Print the data below exactly as it stands, and keep the pictures out.
──────── INFORMATION SUPPLIED ────────
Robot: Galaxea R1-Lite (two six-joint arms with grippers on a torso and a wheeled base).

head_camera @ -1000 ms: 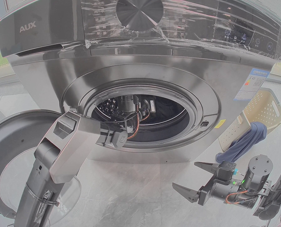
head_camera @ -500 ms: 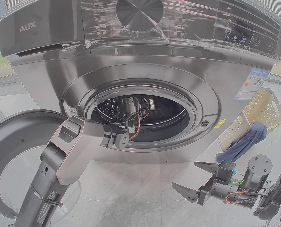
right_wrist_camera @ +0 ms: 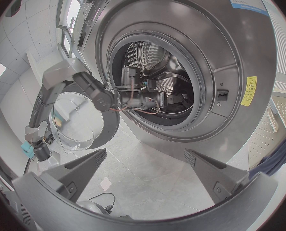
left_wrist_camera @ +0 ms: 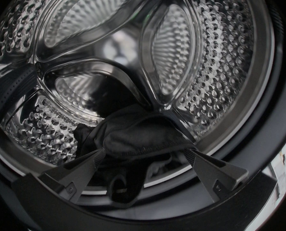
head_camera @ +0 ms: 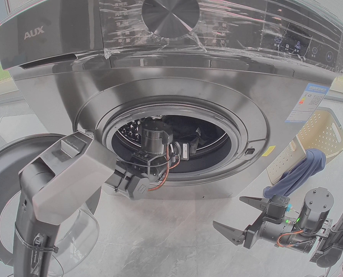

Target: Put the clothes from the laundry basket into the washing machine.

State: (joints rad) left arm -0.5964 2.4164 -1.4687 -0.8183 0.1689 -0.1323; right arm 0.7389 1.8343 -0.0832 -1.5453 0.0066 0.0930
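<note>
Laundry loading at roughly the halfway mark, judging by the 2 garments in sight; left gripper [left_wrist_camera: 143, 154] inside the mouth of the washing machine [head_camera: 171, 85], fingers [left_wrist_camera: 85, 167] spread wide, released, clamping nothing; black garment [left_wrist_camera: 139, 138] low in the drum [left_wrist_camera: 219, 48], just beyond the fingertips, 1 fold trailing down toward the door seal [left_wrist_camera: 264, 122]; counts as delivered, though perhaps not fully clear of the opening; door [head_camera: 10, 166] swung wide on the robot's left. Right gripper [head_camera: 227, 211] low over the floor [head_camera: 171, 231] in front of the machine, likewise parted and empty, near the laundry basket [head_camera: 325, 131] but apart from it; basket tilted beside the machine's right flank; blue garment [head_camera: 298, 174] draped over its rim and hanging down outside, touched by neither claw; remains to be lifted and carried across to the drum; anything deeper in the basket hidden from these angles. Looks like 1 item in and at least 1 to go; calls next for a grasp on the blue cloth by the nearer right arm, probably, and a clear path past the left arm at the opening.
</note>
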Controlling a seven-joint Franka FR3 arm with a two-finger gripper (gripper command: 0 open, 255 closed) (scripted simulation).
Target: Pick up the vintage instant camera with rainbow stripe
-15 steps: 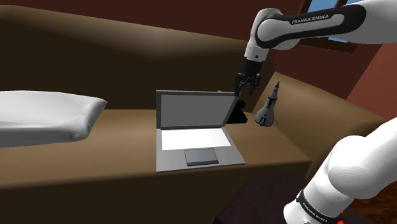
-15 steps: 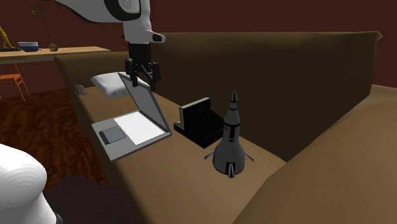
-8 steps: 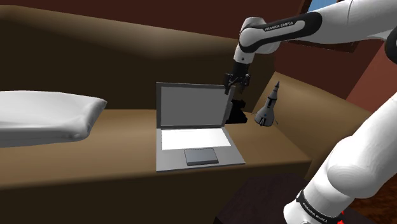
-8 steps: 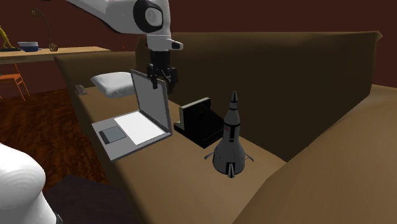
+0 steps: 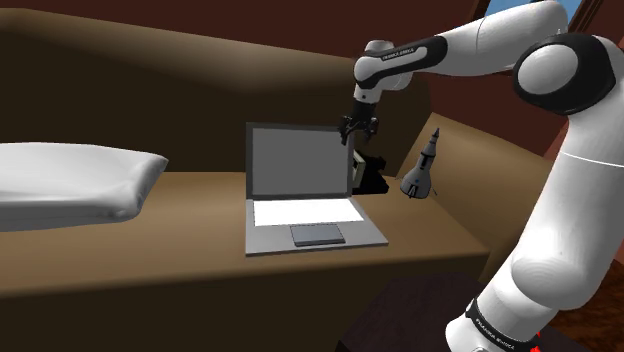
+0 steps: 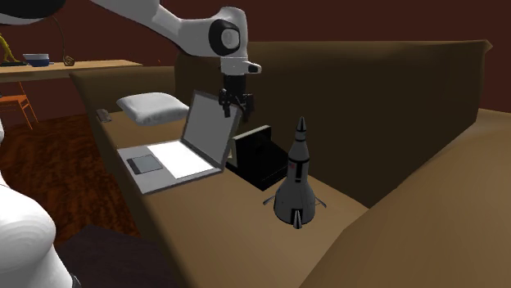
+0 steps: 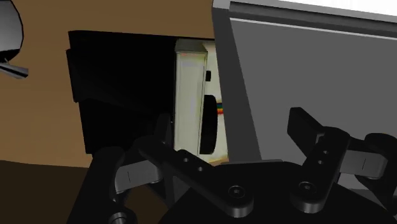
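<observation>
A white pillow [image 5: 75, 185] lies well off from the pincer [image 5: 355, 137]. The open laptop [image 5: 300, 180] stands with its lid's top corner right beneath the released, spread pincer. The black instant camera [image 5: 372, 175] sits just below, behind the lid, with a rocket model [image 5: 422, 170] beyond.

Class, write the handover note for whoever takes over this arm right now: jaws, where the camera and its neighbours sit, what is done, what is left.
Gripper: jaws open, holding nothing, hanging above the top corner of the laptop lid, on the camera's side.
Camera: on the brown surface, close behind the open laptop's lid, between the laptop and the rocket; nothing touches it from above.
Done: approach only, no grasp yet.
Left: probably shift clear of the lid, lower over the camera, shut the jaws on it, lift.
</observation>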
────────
=== OUTPUT BELOW ===
Robot: Galaxea R1-Lite (two six-joint arms with grippers on a torso and a wheeled base).

head_camera @ -1000 ms: 
head_camera @ -500 ms: 
right_wrist_camera @ +0 ms: 
left_wrist_camera @ +0 ms: 
head_camera @ +0 ms: 

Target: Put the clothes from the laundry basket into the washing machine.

State: (joints rad) left arm -0.5964 2.4164 -1.4687 -0.8183 0.1689 -0.1323; right arm 0.7389 1.8343 -0.0832 -1.5453 0.0066 0.0930
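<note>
Laundry loading at roughly the halfway mark, judging by the 2 garments in sight; left gripper [left_wrist_camera: 143, 154] inside the mouth of the washing machine [head_camera: 171, 85], fingers [left_wrist_camera: 85, 167] spread wide, released, clamping nothing; black garment [left_wrist_camera: 139, 138] low in the drum [left_wrist_camera: 219, 48], just beyond the fingertips, 1 fold trailing down toward the door seal [left_wrist_camera: 264, 122]; counts as delivered, though perhaps not fully clear of the opening; door [head_camera: 10, 166] swung wide on the robot's left. Right gripper [head_camera: 227, 211] low over the floor [head_camera: 171, 231] in front of the machine, likewise parted and empty, near the laundry basket [head_camera: 325, 131] but apart from it; basket tilted beside the machine's right flank; blue garment [head_camera: 298, 174] draped over its rim and hanging down outside, touched by neither claw; remains to be lifted and carried across to the drum; anything deeper in the basket hidden from these angles. Looks like 1 item in and at least 1 to go; calls next for a grasp on the blue cloth by the nearer right arm, probably, and a clear path past the left arm at the opening.
</note>
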Controlling a seven-joint Franka FR3 arm with a two-finger gripper (gripper command: 0 open, 255 closed) (scripted simulation).
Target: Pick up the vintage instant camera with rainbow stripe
-15 steps: 
-15 steps: 
-8 steps: 
-8 steps: 
+0 steps: 
+0 steps: 
+0 steps: 
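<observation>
A white pillow [image 5: 75, 185] lies well off from the pincer [image 5: 355, 137]. The open laptop [image 5: 300, 180] stands with its lid's top corner right beneath the released, spread pincer. The black instant camera [image 5: 372, 175] sits just below, behind the lid, with a rocket model [image 5: 422, 170] beyond.

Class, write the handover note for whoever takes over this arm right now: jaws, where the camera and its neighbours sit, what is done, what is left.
Gripper: jaws open, holding nothing, hanging above the top corner of the laptop lid, on the camera's side.
Camera: on the brown surface, close behind the open laptop's lid, between the laptop and the rocket; nothing touches it from above.
Done: approach only, no grasp yet.
Left: probably shift clear of the lid, lower over the camera, shut the jaws on it, lift.
</observation>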

This is the complete output for the exercise.